Construction

Although a solderless breadboard may be useful for inital prototypes, something more durable was needed for the robot. After hand-drawing the circuits, I used a combination of wirewrap and point-to-point construction.

autonomous_robot5 Motion controller: The chip in the middle of the motor controller circuit board is the MCU. Below-left is a logic inverter. And below-right is a dual H-bridge (TI SN754410NE) motor driver circuit. The board also has passive noise and interface parts.

The little green board is a voltage level shifter that converts between the 5-volt serial levels of the MCUs and the standard voltage levels of RS-232 serial.

The battery pack puts out about 7.5 volts. Each board has a voltage regulator for the 5 volts required by the logic circuits. The H-bridge uses the higher voltage directly. The regulators enable noise isolation between circuits. Because the frame is conductive aluminum, I used the trick used in cars and made the body be the negative power conductor.

autonomous_robot6 Hidden between the frame and the wheels are Hamamatsu photoreflector sensors that read the encoder stripes glued to the wheels.

Motion control

Motion control needs to be closed-loop for this robot because straight-line movement requires the drive wheels to have matched velocity.

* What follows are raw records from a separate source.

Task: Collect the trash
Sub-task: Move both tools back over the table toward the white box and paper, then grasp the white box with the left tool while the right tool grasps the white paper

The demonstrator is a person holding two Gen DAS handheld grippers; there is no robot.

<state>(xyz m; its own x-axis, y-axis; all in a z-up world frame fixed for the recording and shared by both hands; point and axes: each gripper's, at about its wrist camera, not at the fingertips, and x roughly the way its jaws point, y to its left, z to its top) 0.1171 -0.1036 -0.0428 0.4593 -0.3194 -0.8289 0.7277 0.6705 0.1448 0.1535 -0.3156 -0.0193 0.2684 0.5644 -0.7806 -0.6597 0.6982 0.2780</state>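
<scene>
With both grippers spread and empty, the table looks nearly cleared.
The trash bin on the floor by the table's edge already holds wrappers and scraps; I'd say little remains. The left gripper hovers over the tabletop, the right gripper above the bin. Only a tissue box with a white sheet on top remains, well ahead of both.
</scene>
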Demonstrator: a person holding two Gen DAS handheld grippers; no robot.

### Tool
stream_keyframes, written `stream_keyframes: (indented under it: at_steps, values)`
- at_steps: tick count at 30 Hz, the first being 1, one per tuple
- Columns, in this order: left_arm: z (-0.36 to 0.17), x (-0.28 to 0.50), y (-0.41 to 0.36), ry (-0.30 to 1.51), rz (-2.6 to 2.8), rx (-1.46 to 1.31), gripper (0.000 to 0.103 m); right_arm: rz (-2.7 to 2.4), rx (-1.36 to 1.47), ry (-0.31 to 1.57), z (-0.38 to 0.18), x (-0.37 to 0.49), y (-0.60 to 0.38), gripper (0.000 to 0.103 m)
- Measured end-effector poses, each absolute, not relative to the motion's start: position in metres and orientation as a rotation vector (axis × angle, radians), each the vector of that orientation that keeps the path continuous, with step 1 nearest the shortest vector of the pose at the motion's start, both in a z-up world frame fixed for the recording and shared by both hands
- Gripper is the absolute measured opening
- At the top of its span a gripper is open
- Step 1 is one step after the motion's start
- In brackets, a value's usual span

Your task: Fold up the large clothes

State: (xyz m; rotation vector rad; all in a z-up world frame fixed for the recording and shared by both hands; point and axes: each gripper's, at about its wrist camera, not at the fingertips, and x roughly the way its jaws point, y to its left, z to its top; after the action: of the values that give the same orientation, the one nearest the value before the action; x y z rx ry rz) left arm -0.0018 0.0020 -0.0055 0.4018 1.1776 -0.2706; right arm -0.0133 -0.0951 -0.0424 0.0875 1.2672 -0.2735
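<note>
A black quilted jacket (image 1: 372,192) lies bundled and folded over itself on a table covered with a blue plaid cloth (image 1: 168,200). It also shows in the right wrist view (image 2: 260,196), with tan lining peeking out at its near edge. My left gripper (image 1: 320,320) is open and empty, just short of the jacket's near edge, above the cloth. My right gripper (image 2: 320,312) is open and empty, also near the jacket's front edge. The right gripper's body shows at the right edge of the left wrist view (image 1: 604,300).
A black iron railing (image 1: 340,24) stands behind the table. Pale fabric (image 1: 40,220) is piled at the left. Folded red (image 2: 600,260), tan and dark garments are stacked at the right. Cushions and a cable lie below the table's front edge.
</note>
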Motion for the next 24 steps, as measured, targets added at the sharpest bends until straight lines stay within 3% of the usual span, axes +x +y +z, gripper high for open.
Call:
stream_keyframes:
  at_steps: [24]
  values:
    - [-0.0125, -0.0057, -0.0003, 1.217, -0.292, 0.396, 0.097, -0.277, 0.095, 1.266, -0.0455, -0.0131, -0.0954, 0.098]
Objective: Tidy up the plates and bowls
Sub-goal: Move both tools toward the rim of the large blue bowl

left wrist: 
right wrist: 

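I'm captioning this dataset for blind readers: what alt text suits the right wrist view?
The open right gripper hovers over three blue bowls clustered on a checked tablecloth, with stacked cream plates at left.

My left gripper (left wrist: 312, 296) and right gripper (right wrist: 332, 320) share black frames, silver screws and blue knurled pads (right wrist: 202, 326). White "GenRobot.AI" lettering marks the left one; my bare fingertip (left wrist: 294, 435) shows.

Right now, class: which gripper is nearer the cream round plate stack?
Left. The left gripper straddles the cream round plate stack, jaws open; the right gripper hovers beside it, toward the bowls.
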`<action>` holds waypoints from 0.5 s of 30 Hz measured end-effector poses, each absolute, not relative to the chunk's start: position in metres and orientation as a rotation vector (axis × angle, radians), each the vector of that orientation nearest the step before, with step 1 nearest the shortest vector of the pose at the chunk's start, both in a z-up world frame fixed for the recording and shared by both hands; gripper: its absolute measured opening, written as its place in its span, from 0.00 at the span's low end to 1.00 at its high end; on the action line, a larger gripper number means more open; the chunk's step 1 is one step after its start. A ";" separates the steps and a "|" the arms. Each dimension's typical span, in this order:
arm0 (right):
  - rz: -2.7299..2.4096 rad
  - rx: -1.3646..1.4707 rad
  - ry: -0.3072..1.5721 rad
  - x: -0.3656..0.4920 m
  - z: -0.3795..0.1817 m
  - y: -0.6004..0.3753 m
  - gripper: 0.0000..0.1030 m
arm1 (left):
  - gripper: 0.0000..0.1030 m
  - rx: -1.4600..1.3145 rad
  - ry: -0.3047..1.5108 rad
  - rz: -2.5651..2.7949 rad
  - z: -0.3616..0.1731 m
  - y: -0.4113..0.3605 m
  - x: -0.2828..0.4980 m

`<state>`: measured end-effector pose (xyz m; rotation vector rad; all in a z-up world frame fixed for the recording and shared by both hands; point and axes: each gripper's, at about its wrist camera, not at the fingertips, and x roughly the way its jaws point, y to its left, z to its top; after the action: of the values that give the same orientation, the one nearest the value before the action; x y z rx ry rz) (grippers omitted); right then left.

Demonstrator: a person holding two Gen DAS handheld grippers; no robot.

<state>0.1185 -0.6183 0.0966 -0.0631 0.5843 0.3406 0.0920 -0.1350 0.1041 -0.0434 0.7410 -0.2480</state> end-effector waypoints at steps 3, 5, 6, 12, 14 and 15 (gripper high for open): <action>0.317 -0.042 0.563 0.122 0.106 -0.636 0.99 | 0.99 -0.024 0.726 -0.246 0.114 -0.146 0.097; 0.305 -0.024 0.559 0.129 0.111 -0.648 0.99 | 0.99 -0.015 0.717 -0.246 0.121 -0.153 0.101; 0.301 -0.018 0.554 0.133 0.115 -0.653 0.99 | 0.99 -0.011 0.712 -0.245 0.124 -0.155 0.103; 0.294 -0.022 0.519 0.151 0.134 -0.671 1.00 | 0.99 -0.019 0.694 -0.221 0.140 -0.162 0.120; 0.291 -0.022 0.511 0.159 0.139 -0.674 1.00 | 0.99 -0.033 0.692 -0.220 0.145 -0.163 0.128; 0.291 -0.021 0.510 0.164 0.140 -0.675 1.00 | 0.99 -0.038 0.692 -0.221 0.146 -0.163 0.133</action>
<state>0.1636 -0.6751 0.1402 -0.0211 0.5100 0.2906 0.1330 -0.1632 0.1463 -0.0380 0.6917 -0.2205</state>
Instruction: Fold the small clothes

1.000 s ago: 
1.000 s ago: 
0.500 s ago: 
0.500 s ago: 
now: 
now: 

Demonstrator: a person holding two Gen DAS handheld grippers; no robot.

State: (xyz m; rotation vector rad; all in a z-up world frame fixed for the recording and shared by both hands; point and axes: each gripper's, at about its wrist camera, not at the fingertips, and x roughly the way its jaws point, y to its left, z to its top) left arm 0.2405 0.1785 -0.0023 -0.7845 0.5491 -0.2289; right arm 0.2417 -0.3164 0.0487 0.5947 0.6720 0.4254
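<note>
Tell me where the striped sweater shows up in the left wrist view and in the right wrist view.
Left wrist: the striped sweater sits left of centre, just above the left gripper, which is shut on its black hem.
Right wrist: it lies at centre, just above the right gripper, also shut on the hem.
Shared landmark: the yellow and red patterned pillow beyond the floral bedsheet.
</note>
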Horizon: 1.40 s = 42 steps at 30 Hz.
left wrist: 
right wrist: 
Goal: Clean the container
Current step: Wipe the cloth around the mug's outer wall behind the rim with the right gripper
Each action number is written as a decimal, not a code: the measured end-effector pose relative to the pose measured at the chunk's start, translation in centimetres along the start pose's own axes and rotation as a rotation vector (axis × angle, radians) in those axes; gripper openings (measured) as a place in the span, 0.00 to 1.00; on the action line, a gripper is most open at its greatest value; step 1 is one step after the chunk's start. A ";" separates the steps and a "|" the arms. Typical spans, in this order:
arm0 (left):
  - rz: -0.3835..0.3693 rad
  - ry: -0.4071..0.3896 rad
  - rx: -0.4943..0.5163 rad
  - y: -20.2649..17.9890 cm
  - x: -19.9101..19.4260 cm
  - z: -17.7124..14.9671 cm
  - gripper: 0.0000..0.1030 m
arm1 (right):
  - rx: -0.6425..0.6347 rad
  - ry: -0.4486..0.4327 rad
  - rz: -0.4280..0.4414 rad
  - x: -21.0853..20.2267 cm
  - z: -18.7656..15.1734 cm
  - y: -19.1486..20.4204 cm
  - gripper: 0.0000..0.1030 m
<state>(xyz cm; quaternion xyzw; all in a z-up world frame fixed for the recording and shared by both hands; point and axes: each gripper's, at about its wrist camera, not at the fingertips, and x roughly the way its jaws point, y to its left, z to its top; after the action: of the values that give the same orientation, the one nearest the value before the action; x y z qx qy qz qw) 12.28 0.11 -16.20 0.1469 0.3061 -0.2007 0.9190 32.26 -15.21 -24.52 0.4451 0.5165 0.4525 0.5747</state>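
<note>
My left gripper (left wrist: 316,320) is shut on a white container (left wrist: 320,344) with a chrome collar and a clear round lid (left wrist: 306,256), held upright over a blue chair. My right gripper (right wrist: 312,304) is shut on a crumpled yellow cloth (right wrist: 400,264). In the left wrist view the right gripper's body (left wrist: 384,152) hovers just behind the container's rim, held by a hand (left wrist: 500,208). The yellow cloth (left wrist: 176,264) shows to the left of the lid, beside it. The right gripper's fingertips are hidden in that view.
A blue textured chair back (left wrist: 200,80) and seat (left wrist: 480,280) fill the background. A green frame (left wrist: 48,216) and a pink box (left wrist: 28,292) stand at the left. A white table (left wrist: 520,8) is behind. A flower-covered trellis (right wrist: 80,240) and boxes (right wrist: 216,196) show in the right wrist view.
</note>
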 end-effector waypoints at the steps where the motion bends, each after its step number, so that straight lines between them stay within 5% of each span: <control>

I followed the techniques used in Jones & Flynn which is velocity-oriented. It works, but control is a bit sloppy. It would not have been good enough for mapping except that I additionally count encoder lines so I can know how far it did move. It is likely that a position-oriented control algorithm would do better in this situation.

In more detail, since the chip has 2 PWM outputs, I was able to control both motors with one MCU. Each wheel has a one-bit optical encoder with a resolution of 40 lines / revolution. The motors produce 2 revs / sec at full speed. Since velocity is determined from line count / unit time, I would have difficulty getting good velocity resolution at low speeds and/or high update rates. To help things I used a technique that measures the period of each line count. Since it would be best to calculate the velocity at regular intervals, it counts line events and sums the total period for those events. Velocity is proportional to count / total period.

The method in Jones & Flynn uses techniques from classic Proportional-Integral-Derivative (PID) control. A velocity is commanded to the software and a velocity is measured. The power sent to the motors (by PWM control) is in direct proportion to the error between the set and measured values. The measured velocity difference (error) between the two is accumulated (integrated). A proportion of this second error is also added to the motor power values so that ongoing differences between the velocities of the two is continually forced to zero.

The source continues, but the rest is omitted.